# ADHD or just the way she is?



## babyno9

Ok, i apologise now if this is long. Just need some advice really.

I have alway had a feeling that my 8 year old was 'different' but just thought it was the way she is. I try not to compare her with her older sister because i know all children are different but she is REALLY different from my eldest daughter.

My 8 year old has always had a tendency to be clumsy, always falling over her own feet, she's always been abit of a day dreamer too. Now i don't know how to explain this other than she likes to bag up her toys or box them up if she finds an old shoe box for example. I have to regularly sort out her bags of toys and put them in the correct place.

She is a bad eater and just gets worse with age, she hates all fruit and veg, apart from apples. Basically its easier to list the foods she will eat... plain bread (hates butter etc), apples, chicken, lamb, chocolate, biscuits and sweets. I limit the amount of sweets/chocolate she has because its not healthy but as you can see she can't live on the above diet forever. I do give her vitamins and pure apple/orange juice as thats all she will drink. I have tried encouragement and even bribery but she throws wicked tantrums and gets violent.

As above she throws tantrums, not just ordinary tantrums but she will squeal, scream, threaten to hurt my other children, rip things up, throw things and has been known to be violent. The tantrums can be caused by the most simplest of things, ie by not letting her have two biscuits and limiting her to one. But basically anything can set one off.

I have noticed she walks on tiptoes some of the time but is capable of walking with her feet flat on the floor. She also goes through stages of making a noise like she is clearing her throat, kind of like a tic.

She can be forgetful, forever losing things.. toys, books, PE kit, shoes, lunchbag etc. She really hates waiting her turn and that will result in a full blown tantrum. She can not sit still or play quietly which usually results in her waking the baby up. I could be here for ages.

I have looked online at ADHD symptoms and she ticks most, if not all of the boxes. I guess i have never really thought she could have that, i've never really put all her symptoms/querks together but when you do, you can see she does have some problems.

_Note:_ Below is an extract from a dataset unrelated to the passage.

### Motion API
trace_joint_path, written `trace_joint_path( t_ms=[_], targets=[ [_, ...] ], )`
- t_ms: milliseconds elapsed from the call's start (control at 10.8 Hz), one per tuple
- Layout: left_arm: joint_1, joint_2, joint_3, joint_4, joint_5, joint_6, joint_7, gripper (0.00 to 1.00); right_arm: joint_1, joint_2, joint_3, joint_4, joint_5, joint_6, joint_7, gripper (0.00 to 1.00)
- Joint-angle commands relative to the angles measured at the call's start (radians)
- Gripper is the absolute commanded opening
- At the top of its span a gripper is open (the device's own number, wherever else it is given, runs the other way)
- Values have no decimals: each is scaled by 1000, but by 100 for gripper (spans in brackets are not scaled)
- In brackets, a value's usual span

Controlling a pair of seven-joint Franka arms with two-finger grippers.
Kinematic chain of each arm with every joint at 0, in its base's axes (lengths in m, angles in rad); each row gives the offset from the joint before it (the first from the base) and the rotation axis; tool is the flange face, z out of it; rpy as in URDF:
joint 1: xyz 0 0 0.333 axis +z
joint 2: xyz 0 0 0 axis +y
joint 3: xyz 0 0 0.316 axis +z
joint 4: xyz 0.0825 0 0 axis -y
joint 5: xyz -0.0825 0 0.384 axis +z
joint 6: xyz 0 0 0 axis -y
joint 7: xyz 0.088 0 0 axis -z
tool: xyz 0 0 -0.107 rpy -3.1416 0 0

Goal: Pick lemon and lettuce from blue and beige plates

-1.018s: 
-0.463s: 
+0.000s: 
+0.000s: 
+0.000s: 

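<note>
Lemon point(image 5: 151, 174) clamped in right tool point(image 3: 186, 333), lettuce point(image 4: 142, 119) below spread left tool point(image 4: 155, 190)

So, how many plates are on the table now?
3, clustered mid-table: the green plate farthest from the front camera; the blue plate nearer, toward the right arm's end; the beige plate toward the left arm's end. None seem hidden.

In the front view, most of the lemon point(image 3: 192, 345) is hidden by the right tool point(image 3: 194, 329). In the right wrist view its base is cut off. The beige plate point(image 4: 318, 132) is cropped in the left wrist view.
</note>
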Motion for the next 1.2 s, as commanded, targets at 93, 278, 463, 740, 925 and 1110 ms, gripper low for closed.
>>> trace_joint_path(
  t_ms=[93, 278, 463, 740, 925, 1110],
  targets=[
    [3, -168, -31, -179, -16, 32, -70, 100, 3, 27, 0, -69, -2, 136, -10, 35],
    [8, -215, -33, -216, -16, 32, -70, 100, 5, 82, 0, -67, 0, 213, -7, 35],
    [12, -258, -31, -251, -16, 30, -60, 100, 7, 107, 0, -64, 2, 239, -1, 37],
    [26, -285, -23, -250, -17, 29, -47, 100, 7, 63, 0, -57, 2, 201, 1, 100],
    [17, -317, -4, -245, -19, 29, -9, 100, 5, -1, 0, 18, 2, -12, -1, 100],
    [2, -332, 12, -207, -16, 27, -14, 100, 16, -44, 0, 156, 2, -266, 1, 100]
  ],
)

The thing is though the school has never mentioned anything about her behaviour, only that she day dreams alot and is behind so has extra help. She does get picked on about her behaviour and the way she is though by the other kids.

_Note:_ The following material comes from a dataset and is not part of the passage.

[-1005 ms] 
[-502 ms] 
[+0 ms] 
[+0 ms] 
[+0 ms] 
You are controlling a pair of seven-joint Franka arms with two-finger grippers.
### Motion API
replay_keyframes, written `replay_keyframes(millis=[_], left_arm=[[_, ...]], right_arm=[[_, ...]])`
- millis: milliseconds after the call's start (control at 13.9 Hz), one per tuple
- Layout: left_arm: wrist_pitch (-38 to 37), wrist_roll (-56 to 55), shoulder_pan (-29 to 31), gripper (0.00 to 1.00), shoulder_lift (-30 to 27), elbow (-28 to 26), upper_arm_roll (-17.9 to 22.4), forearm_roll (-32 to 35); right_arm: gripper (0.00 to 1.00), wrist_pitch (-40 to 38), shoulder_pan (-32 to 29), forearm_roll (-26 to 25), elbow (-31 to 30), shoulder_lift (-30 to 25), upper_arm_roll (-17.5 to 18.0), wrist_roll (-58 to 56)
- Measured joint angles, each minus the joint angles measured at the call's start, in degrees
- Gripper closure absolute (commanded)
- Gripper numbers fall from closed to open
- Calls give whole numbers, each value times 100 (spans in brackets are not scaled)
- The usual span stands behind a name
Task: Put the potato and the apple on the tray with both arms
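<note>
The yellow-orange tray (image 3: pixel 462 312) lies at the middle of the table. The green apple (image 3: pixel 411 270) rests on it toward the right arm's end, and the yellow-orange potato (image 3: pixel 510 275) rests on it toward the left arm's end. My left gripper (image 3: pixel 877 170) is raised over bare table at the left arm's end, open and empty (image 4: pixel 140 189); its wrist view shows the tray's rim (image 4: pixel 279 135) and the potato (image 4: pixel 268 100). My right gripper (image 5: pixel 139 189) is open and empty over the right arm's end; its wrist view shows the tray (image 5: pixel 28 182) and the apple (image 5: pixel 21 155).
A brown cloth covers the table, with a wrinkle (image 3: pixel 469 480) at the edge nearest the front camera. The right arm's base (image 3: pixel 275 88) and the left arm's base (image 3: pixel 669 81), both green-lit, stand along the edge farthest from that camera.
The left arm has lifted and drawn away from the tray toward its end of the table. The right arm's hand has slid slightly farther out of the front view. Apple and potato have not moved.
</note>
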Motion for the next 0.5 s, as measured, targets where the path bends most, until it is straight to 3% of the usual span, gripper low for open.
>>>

Anyway, i have an appointment for my daughter with the GP next week but i have a feeling i won't be taken seriously because she is like that.


----------



## Menelly

Don't just look at ADHD... as scary as it is, look at Aspergers too. A LOT of little girls are mistakenly labeled ADHD instead of Aspie because we tend to be more social than boys are. 

To be fair, the label doesn't matter much, but anything on the Autism spectrum is likely to result in more supports than ADHD would. 

I hope you can find a pediatrician that takes your concerns seriously... sounds like the little one does need help. Good luck!

(Don't mean to scare you, but your post pinged more Aspie to me than ADHD. How is she with sensory input? Does she appear to understand social queues, or do you have to explain them to her?)


----------



## EllaAndLyla

Hi! I have ADHD, it wasn't diagnosed until I was about 14, most teachers at school just thought I was attention seeking (which was partly true, more of a cry for help I suppose). My parents, along with my friends and their parents just thought I was a bit eccentric and unique. It wasn't until an incident at school that it got noticed (I got blamed for something I didn't do which was quite severe, my reaction to being blamed was quite scary, punching metal lockers, ripping posters down, literally screaming and crying, threatening to jump off the top of the stairs etc, and people then realised that there was more than met the eye!) and I was sent to a specialist unit to get checked out. They pretty much asked me questions and noted how I behaved whilst being interviewed. 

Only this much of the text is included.